What is required> Wherever "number" occurs in the entries, copy the line that holds it.
Start of Block
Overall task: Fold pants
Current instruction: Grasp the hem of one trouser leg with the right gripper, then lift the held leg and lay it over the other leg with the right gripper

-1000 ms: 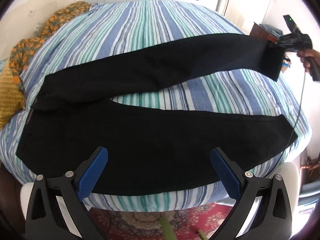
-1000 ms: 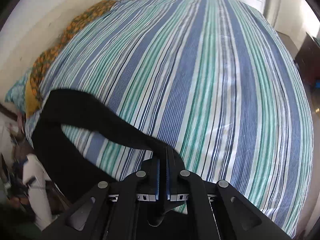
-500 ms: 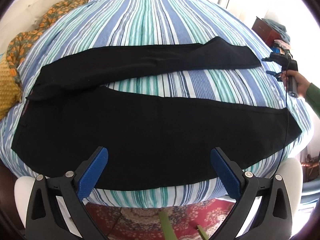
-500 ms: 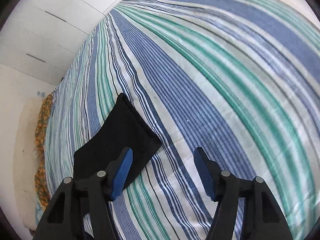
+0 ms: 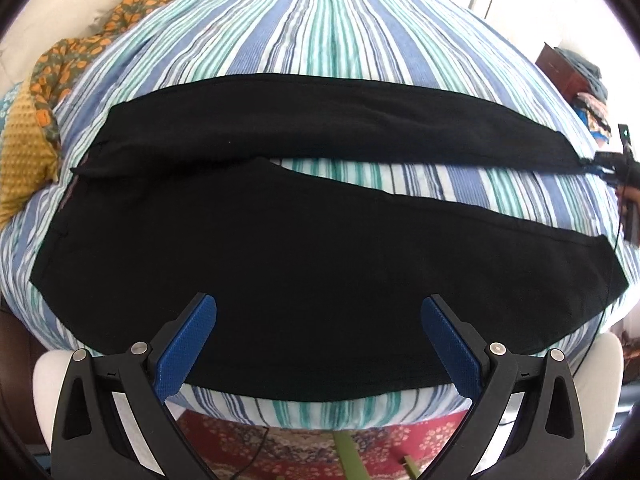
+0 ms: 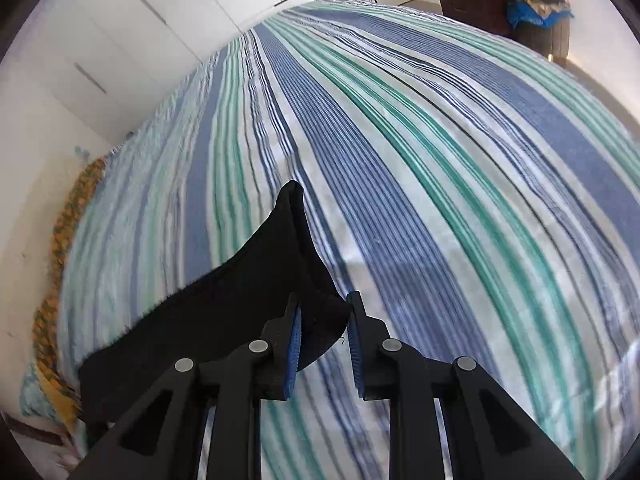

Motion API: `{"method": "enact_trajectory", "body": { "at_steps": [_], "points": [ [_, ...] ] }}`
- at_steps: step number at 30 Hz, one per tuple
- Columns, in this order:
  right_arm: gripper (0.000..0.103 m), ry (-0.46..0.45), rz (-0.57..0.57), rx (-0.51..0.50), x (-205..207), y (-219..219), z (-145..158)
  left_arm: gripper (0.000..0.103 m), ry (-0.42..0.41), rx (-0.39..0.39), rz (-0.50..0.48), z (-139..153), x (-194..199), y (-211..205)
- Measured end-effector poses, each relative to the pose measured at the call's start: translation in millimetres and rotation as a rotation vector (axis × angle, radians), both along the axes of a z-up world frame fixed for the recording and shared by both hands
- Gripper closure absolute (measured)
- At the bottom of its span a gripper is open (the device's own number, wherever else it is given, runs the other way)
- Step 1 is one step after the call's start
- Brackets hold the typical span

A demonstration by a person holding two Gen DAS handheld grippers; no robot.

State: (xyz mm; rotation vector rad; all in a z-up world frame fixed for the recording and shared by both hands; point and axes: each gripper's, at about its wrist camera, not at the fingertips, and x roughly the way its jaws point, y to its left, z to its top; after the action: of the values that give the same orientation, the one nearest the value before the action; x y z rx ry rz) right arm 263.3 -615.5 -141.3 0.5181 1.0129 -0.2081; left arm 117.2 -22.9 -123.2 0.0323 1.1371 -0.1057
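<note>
Black pants [image 5: 304, 240] lie spread flat across the striped bed, waist at the left, both legs running right. My left gripper [image 5: 320, 344] is open and empty, hovering over the near leg by the bed's front edge. My right gripper [image 6: 322, 340] is partly open, with the hem corner of the far leg [image 6: 260, 288] between its blue pads, which do not clamp it. In the left wrist view that gripper [image 5: 608, 164] sits at the far leg's hem on the right.
The striped blue, green and white bedcover [image 5: 328, 40] covers the bed. A yellow and orange patterned blanket [image 5: 48, 92] lies at the left end. A red patterned rug [image 5: 304, 448] lies below the bed's front edge. Dark furniture with piled clothes [image 6: 532, 4] stands beyond the bed.
The right gripper laid the far leg down flat, opened, and has narrowed around the hem corner. The left gripper moved closer to the pants and stayed open.
</note>
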Motion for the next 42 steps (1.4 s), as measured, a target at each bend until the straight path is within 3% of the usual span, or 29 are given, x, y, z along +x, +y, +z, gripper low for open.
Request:
{"method": "enact_trajectory", "body": {
  "at_steps": [3, 6, 8, 11, 12, 14, 15, 16, 18, 20, 23, 25, 27, 30, 32, 34, 36, 38, 40, 42],
  "points": [
    [0.073, 0.121, -0.001, -0.144, -12.3, 15.2, -17.7, 0.001, -0.048, 0.057, 0.022, -0.9, 32.2, 26.0],
    [0.046, 0.073, -0.032, -0.186, -32.3, 32.8, -12.0, 0.001, -0.097, 0.085, 0.061, -1.8, 84.4, 67.0],
    [0.044, 0.021, -0.003, -0.189, -42.1, 56.0, -2.8, 0.001, -0.119, 0.092, 0.073, -7.4, 127.9, 91.1],
    [0.044, -0.042, 0.052, -0.172, -55.7, 94.8, 12.6, 0.001, -0.044, 0.108, 0.033, -38.8, 195.2, 106.9],
    [0.043, -0.061, 0.070, -0.156, -60.0, 108.7, 16.3, 0.001, 0.003, 0.152, -0.002, -59.8, 219.2, 104.4],
    [0.039, -0.083, 0.106, -0.118, -59.1, 134.3, 21.4, 0.000, 0.051, 0.354, -0.019, -100.8, 256.6, 102.3],
    [0.038, -0.087, 0.123, -0.099, -62.2, 146.9, 22.6, 0.000, 0.051, 0.418, -0.001, -113.7, 273.4, 108.8],
    [0.038, -0.083, 0.141, -0.080, -64.5, 158.3, 22.5, 0.000, 0.053, 0.422, 0.041, -118.6, 286.6, 120.6],
    [0.038, -0.072, 0.168, -0.060, -72.3, 176.7, 20.5, 0.000, 0.083, 0.346, 0.217, -114.6, 309.4, 154.9],
    [0.038, -0.059, 0.185, -0.057, -80.4, 186.8, 21.0, 0.000, 0.092, 0.291, 0.303, -105.3, 315.8, 170.8],
    [0.038, -0.064, 0.193, -0.094, -95.9, 193.1, 29.2, 0.002, 0.044, 0.290, 0.275, -82.0, 292.3, 168.1],
    [0.034, -0.061, 0.200, -0.089, -106.0, 198.2, 33.0, 0.002, -0.028, 0.223, 0.171, -58.7, 248.3, 154.0],
    [0.030, -0.040, 0.206, -0.021, -116.6, 206.2, 29.5, 0.001, -0.063, 0.137, 0.047, -43.2, 192.5, 134.1],
    [0.030, 0.022, 0.237, 0.118, -141.1, 218.9, 11.8, 0.001, -0.031, 0.057, -0.117, -43.7, 106.0, 102.7],
    [0.030, 0.079, 0.227, 0.170, -155.9, 218.3, -5.0, 0.001, 0.065, 0.069, -0.170, -65.7, 60.0, 87.7],
    [0.030, 0.150, 0.186, 0.163, -172.8, 206.8, -18.8, 0.001, 0.159, 0.077, -0.163, -85.9, 25.2, 79.0],
    [0.030, 0.162, 0.132, 0.149, -191.5, 187.7, -20.3, 0.001, 0.094, 0.080, -0.129, -77.2, -3.4, 76.8],
    [0.030, 0.160, 0.076, 0.096, -208.2, 172.4, -14.3, 0.001, 0.090, 0.070, -0.096, -64.8, -14.0, 79.8],
    [0.030, 0.183, 0.031, 0.004, -220.3, 167.2, -6.4, 0.001, 0.048, 0.008, -0.045, -45.0, -18.6, 83.4],
    [0.030, 0.126, 0.016, -0.010, -229.7, 175.3, 5.7, 0.001, -0.009, -0.055, -0.021, -31.0, -17.8, 86.1]
  ]
}}
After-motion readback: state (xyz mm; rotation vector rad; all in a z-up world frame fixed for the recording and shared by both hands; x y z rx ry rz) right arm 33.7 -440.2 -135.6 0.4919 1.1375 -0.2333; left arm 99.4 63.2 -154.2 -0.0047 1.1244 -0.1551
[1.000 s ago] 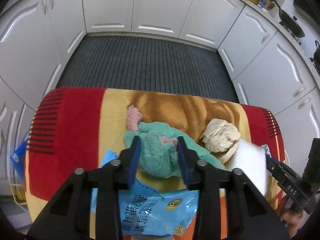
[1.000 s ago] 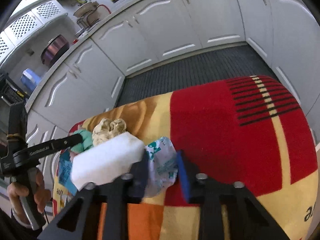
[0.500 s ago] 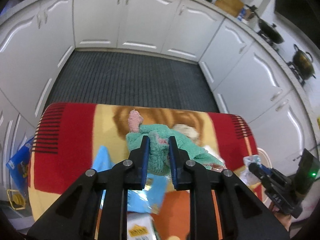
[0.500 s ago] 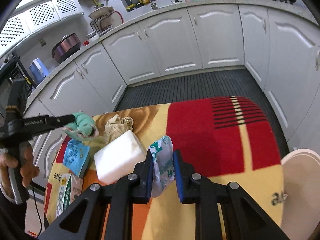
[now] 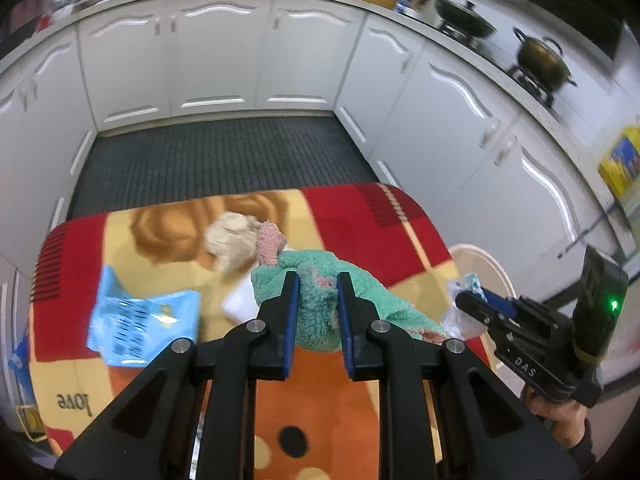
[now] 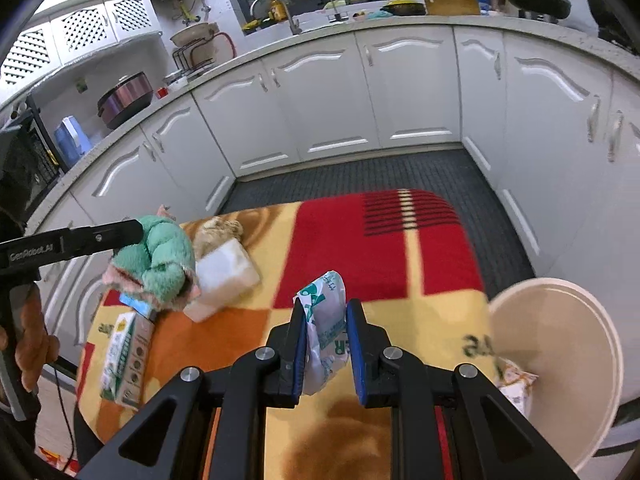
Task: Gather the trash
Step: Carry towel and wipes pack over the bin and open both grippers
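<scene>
My left gripper (image 5: 318,288) is shut on a green fluffy cloth with pink edges (image 5: 320,308) and holds it lifted above the table; the cloth also shows in the right wrist view (image 6: 160,264). My right gripper (image 6: 326,320) is shut on a crumpled white-and-green plastic wrapper (image 6: 326,320), held above the table near a cream bin (image 6: 580,312). The right gripper and its wrapper (image 5: 460,304) show in the left wrist view over the bin's rim (image 5: 480,256).
A table under a red, yellow and orange blanket (image 6: 380,248) bears a crumpled beige paper ball (image 5: 232,236), a white foam block (image 6: 224,276), a blue snack packet (image 5: 140,320) and a small carton (image 6: 124,352). The bin holds a wrapper (image 6: 516,384). White cabinets surround a dark mat.
Both grippers have closed on their items and lifted them. The left one has carried the cloth up and to the right; the right one has moved the wrapper toward the bin.
</scene>
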`<state>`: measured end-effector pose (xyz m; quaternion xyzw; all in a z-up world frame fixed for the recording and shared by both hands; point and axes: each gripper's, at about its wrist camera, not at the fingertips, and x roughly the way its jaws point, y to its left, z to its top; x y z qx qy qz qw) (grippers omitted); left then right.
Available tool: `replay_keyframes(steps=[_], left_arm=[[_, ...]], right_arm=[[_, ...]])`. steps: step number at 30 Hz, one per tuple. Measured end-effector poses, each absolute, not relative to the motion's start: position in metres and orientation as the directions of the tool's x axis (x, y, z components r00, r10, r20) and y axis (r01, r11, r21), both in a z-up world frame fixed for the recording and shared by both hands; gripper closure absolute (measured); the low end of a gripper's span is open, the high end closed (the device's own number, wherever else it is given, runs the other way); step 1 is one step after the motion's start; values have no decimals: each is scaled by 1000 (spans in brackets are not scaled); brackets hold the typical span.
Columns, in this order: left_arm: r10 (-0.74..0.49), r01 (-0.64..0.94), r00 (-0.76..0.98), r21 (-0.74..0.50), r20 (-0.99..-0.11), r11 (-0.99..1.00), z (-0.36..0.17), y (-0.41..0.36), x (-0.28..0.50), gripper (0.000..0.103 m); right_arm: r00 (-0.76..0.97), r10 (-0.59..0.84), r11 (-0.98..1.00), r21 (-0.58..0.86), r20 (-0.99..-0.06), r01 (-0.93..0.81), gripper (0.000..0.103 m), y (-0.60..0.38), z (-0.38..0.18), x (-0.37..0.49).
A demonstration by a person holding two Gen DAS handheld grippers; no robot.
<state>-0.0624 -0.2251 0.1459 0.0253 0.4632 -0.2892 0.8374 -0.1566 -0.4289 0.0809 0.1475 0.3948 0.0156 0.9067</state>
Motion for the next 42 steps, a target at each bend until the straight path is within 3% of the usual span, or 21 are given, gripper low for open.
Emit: replay_keyframes(steps=[16, 38, 40, 42], left_arm=[[-492, 655, 346, -170, -799, 736, 130, -331, -126, 87], [-533, 734, 202, -233, -822, 638, 77, -457, -155, 87], [-540, 722, 182, -261, -821, 641, 72, -458, -153, 86], [-552, 710, 160, -293, -818, 640, 68, -457, -150, 82]], right_arm=[[657, 8, 941, 227, -754, 249, 85, -514, 64, -232], [538, -118, 859, 186, -835, 477, 85, -612, 11, -285], [528, -119, 847, 191, -841, 496, 67, -618, 7, -286], [529, -117, 839, 201, -840, 506, 65, -621, 6, -287]])
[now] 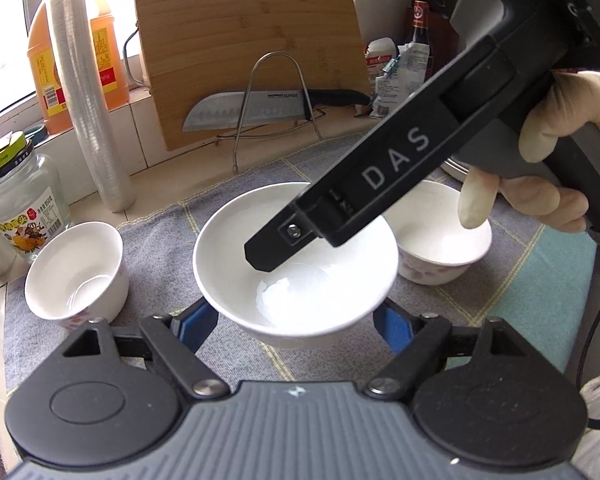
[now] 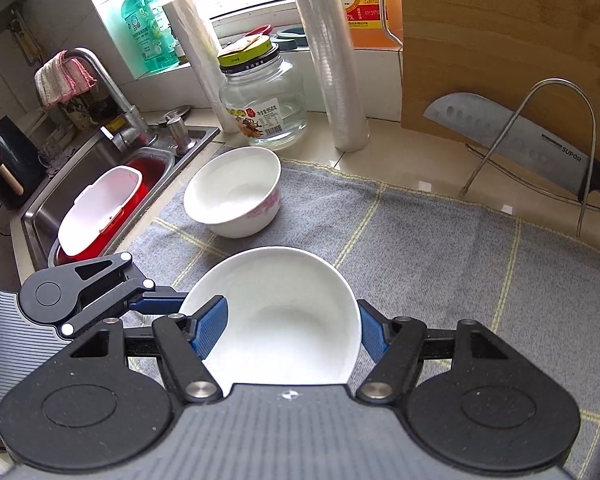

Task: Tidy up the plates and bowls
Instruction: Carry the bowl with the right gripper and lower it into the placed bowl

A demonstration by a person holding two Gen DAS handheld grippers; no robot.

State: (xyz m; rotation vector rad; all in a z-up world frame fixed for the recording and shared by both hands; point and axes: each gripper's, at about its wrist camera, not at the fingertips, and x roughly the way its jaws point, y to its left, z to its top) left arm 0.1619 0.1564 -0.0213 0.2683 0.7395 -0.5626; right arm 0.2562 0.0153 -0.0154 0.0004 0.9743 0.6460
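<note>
Item: plain white bowl (image 1: 296, 256), clamped by left tongs (image 1: 296, 320) and right tongs (image 2: 288, 328). Hazard: uneven pull slips it onto patterned bowl (image 1: 440, 240) behind.

A home kitchen counter beside my sink.

I see a steel sink (image 2: 100, 168) with a faucet (image 2: 100, 76) and dish soap (image 2: 140, 20) at the window, a bamboo cutting board (image 1: 244, 48) leaning by a knife (image 1: 252, 108) in its wire rack (image 1: 276, 92), oil bottles (image 1: 44, 60), a glass jar (image 2: 264, 100), and white bowls (image 1: 296, 256) on a grey cloth (image 2: 440, 260).
</note>
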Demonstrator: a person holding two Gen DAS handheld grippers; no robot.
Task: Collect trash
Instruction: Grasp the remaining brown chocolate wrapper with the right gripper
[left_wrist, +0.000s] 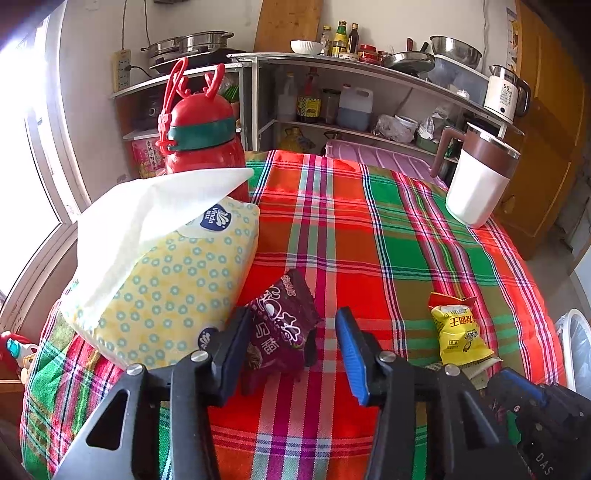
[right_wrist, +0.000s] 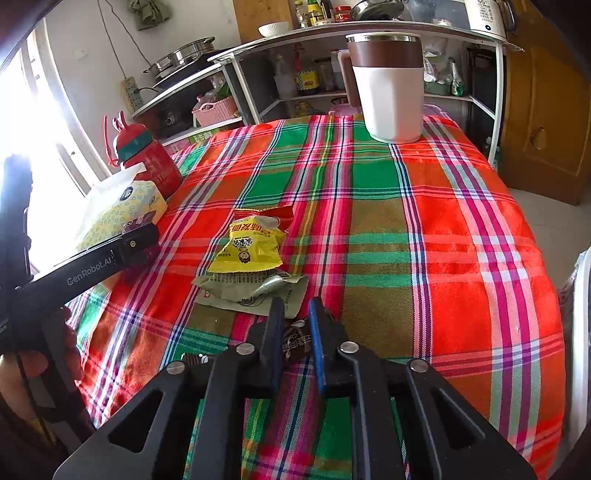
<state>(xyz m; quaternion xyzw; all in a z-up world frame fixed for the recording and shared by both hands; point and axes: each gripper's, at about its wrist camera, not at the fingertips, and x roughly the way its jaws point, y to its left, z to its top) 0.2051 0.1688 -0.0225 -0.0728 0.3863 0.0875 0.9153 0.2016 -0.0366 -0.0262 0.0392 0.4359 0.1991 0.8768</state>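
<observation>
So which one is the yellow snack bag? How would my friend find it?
Look at the table with the red and green plaid cloth. Near its middle, in front of the white mug, lies the yellow snack bag, on top of a pale green wrapper. It is the only bright yellow wrapper, with a torn red top.

I am in a lived-in home kitchen: open metal shelves (left_wrist: 369, 70) along the wall carry steel pots (left_wrist: 192, 42), sauce bottles (left_wrist: 341, 37), a white bowl (left_wrist: 306, 47) and an electric kettle (left_wrist: 504, 94), and my bench wears a bright plaid tablecloth (left_wrist: 369, 236) beside a sunny window (left_wrist: 26, 155).
</observation>
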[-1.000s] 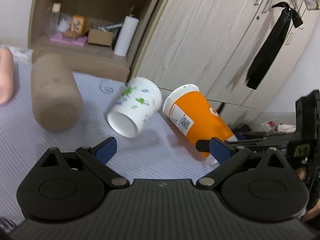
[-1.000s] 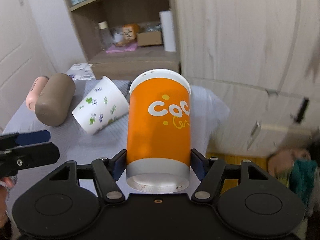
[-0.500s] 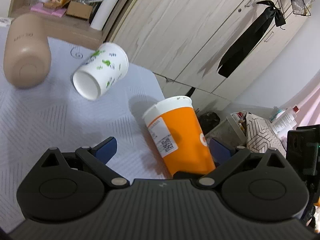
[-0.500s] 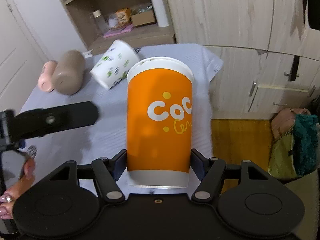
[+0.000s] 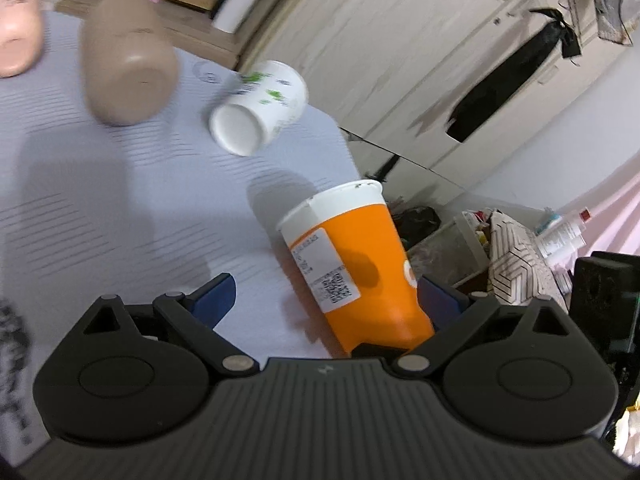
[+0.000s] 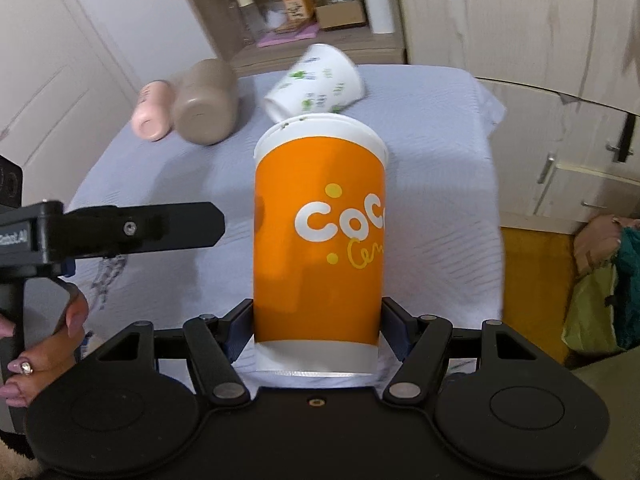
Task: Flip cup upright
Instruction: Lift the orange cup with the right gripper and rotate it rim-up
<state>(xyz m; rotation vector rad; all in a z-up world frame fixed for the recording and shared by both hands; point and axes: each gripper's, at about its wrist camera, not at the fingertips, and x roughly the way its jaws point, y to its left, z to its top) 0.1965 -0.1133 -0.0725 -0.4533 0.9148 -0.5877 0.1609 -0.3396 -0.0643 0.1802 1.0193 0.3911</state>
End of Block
Answer to the exercise>
- at_steps: step number at 30 Hz, one per tuple
- At the bottom of its span a gripper is open (the device's own number, wherever else it is given, runs the other way)
Available tool: `replay_keyframes(steps=[_], left_arm=[[_, ...]], right_arm=[[_, ...]])`. steps: step number at 30 Hz, one per tuple. Measured end-effector poses, each absolute, not relative to the motion's start: position in metres and orientation as the directions of the tool's x axis (x, y, z components r00, r10, r20) and y axis (r01, r11, r21), both in a z-up world frame fixed for the recording and shared by both hands; gripper closure absolute (measured); the low end of a gripper's span is open, the high end closed (the device's own number, wherever else it is given, runs the other way); step 1 is one step after the motion's start; values have no decimals: each is scaled by 1000 (spans in brackets are not scaled); brackets hold the typical span.

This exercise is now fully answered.